- PROBLEM DETAILS -
What you return should be the lines from the first line of the records below through the line holding "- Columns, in", unchanged.

- RAW DATA -
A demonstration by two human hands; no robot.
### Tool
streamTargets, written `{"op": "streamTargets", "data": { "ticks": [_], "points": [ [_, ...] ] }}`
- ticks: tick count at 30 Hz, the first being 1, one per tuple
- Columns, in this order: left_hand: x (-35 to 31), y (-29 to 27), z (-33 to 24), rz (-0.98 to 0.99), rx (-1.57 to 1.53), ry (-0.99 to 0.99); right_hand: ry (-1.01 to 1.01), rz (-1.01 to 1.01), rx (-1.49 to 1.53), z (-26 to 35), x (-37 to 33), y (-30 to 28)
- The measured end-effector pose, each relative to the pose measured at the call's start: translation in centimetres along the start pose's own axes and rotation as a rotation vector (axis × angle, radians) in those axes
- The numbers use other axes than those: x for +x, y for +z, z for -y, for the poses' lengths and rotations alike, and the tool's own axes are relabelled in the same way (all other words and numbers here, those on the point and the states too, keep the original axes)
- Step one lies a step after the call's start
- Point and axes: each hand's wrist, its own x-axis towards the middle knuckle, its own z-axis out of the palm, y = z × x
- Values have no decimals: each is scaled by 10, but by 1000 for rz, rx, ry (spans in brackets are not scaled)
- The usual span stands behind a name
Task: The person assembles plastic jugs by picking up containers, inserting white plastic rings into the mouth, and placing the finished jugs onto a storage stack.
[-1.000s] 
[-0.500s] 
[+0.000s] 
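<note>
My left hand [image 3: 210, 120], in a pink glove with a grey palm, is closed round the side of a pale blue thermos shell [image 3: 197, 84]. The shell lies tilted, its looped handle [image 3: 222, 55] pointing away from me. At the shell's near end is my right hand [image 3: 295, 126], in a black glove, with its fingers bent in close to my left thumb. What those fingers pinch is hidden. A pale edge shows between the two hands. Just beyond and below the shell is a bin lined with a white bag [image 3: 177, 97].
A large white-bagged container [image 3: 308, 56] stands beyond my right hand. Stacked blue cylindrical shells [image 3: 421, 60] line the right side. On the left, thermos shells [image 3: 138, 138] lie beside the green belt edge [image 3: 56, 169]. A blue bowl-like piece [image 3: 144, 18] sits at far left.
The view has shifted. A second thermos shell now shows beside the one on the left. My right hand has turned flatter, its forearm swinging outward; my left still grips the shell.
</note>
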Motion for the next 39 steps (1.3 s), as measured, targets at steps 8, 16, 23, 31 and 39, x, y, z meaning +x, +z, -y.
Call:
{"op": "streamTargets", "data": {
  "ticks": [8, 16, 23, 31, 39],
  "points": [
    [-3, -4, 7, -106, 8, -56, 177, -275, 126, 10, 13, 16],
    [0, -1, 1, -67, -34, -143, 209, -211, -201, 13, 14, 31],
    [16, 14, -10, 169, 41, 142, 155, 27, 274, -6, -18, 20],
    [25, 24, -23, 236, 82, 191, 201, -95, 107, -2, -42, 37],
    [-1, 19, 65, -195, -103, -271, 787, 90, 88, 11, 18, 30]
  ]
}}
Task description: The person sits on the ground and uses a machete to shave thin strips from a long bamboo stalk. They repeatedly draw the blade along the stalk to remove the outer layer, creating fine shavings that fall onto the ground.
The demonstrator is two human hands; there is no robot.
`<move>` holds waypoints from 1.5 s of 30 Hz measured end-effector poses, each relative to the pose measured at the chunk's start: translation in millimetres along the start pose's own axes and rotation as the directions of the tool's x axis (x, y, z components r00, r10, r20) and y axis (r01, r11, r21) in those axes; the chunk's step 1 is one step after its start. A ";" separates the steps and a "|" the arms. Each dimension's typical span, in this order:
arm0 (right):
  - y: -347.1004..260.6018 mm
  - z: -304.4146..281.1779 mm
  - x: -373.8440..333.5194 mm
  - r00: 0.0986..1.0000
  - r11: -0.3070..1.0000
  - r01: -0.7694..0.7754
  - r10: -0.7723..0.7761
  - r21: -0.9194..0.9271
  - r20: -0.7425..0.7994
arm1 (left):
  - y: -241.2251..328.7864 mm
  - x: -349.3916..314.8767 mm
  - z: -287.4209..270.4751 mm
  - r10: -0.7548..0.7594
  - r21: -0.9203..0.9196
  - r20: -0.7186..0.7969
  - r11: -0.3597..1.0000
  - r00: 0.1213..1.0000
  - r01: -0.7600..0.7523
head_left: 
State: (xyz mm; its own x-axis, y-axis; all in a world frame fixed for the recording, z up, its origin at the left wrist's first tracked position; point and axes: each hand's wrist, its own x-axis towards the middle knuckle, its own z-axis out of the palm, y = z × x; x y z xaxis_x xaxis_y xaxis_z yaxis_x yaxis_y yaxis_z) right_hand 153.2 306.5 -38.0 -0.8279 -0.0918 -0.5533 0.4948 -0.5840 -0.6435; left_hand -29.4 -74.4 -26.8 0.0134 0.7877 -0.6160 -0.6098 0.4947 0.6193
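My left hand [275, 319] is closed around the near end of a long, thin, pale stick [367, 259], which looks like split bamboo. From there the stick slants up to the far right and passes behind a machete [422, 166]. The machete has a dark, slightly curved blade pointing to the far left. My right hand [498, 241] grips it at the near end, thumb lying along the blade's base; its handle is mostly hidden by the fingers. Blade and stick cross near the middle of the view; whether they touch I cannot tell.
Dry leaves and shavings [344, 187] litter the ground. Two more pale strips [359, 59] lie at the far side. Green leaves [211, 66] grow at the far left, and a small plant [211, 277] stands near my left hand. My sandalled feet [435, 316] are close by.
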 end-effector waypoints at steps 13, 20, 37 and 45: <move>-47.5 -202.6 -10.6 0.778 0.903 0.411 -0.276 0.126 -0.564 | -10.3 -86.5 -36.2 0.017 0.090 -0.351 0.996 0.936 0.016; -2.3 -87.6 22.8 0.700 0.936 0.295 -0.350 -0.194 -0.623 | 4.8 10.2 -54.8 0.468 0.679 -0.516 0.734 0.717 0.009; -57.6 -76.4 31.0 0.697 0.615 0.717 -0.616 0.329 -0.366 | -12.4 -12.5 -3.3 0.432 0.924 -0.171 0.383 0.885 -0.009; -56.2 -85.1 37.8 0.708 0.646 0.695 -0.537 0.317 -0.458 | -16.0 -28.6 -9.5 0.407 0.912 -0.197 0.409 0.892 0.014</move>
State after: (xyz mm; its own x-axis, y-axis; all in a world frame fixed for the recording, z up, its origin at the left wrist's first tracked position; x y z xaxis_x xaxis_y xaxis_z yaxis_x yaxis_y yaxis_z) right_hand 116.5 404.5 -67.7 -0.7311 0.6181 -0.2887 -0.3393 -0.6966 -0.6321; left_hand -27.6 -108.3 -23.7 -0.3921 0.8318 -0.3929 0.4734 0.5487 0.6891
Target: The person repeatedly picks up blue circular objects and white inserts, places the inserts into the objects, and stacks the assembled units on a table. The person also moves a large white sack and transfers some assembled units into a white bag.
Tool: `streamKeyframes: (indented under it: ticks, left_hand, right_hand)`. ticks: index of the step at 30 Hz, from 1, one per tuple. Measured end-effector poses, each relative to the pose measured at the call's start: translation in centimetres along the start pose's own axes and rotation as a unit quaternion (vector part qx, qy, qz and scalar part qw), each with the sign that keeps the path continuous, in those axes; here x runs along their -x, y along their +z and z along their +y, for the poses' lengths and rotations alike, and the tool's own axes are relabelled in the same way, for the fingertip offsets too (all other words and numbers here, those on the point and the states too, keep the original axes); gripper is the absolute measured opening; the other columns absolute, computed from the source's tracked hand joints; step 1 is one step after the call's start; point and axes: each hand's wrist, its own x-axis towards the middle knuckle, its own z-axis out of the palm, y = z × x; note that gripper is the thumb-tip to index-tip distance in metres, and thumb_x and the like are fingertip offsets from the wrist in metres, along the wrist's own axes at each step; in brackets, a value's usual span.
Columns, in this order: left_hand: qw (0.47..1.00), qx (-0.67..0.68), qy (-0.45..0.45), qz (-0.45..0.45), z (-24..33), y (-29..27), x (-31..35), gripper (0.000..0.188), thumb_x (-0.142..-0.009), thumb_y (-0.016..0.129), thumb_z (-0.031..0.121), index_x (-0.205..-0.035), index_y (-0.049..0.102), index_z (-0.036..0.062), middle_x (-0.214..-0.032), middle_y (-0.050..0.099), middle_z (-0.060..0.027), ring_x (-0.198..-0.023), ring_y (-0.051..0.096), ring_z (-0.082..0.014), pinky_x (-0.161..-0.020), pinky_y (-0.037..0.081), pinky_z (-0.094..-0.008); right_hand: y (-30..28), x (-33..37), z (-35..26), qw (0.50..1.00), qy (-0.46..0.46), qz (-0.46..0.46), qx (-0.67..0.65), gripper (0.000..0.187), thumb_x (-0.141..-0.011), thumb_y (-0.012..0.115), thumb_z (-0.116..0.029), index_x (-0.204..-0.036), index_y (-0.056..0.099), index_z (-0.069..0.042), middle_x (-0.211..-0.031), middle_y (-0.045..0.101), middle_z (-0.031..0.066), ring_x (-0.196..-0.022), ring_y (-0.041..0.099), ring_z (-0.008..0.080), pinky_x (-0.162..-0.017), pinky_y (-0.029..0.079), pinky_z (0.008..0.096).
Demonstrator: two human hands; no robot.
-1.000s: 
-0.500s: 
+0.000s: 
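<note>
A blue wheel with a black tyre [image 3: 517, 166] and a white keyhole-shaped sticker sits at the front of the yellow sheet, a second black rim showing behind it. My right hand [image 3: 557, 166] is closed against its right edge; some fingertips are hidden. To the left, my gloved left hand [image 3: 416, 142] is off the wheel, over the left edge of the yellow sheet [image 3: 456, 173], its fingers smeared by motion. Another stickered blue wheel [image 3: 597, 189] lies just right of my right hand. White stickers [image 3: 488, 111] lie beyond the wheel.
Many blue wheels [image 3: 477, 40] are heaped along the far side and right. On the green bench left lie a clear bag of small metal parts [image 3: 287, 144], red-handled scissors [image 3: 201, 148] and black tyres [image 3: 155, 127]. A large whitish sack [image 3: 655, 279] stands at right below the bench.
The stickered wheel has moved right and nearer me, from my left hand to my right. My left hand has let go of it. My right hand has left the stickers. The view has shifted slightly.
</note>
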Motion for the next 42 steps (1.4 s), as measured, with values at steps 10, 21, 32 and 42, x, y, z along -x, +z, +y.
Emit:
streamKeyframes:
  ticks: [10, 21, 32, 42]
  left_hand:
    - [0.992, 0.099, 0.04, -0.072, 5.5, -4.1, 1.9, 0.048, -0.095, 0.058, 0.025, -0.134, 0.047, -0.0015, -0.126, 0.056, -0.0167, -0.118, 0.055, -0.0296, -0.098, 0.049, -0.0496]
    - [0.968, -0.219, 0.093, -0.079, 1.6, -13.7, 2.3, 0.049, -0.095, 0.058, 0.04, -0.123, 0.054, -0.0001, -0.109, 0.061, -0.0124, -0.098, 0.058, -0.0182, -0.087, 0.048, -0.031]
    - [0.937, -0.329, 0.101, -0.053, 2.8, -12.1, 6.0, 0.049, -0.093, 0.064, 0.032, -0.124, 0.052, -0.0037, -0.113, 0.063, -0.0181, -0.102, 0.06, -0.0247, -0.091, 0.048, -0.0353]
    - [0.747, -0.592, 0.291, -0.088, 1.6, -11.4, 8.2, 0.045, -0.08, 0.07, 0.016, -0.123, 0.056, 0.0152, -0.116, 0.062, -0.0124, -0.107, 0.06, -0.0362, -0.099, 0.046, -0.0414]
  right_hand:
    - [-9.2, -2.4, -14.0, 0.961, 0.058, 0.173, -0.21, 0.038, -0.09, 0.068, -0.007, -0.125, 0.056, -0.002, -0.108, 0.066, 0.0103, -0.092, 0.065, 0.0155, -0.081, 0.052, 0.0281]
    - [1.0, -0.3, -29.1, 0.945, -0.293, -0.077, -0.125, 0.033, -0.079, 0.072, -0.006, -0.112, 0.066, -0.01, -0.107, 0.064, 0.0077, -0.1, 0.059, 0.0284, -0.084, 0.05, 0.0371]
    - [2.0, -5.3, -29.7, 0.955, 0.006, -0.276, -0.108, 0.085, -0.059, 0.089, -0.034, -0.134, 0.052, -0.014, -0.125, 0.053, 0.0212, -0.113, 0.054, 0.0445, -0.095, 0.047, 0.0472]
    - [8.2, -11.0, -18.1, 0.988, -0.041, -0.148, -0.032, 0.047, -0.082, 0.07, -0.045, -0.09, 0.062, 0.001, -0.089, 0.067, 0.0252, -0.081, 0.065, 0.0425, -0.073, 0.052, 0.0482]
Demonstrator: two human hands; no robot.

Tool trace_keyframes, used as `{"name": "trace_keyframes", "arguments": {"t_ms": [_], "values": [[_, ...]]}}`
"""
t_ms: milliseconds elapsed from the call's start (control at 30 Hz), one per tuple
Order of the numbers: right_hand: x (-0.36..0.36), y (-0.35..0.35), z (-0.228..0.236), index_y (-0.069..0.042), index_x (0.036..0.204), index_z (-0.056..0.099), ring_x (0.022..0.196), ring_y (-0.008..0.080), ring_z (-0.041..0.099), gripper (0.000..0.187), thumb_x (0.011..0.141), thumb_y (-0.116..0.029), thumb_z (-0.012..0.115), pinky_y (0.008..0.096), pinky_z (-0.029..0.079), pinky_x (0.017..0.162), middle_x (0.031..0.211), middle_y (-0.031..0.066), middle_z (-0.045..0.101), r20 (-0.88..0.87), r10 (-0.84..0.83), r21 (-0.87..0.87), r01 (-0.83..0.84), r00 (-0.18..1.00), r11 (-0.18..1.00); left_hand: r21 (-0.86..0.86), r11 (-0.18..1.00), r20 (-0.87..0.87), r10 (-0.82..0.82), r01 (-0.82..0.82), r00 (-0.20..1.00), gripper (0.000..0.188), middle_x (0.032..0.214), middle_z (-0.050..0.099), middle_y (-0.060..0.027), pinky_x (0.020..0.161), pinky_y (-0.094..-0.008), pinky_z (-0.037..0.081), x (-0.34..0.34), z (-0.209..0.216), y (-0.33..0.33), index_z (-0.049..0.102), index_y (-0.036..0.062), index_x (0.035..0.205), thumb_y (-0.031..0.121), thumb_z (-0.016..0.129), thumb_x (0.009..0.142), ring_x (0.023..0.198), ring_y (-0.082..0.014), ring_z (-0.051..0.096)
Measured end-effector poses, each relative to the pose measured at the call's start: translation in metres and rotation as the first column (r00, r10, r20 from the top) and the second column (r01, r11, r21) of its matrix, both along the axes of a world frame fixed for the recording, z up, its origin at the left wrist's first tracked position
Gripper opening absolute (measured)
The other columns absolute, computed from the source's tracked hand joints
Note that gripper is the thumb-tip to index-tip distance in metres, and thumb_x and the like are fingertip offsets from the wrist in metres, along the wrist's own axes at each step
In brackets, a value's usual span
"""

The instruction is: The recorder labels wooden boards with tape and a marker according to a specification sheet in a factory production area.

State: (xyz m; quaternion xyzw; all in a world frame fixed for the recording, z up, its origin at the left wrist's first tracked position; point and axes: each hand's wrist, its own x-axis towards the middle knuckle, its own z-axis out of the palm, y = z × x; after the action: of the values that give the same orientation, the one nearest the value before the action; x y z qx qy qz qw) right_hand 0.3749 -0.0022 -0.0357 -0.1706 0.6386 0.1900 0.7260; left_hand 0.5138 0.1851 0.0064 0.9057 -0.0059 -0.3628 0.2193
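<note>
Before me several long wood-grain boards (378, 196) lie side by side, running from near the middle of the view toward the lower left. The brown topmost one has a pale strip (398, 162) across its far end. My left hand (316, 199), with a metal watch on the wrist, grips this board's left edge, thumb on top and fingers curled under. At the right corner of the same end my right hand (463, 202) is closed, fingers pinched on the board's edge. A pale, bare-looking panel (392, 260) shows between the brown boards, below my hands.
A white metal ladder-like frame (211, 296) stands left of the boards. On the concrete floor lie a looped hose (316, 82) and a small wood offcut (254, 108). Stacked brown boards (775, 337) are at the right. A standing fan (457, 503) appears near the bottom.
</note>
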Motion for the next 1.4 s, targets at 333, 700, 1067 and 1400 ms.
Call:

- ANSWER BOX -
A demonstration by two human hands; no robot.
### Tool
streamTargets, written `{"op": "streamTargets", "data": { "ticks": [_], "points": [ [_, ...] ] }}`
- ticks: tick count at 30 Hz, the first being 1, one per tuple
- Columns, in this order: left_hand: x (-35 to 31), y (-29 to 27), z (-33 to 24), rz (-0.98 to 0.99), rx (-1.57 to 1.53), ry (-0.99 to 0.99); right_hand: ry (-1.01 to 1.01), rz (-1.01 to 1.01), rx (-1.49 to 1.53), z (-26 to 35), x (-37 to 33), y (-30 to 28)

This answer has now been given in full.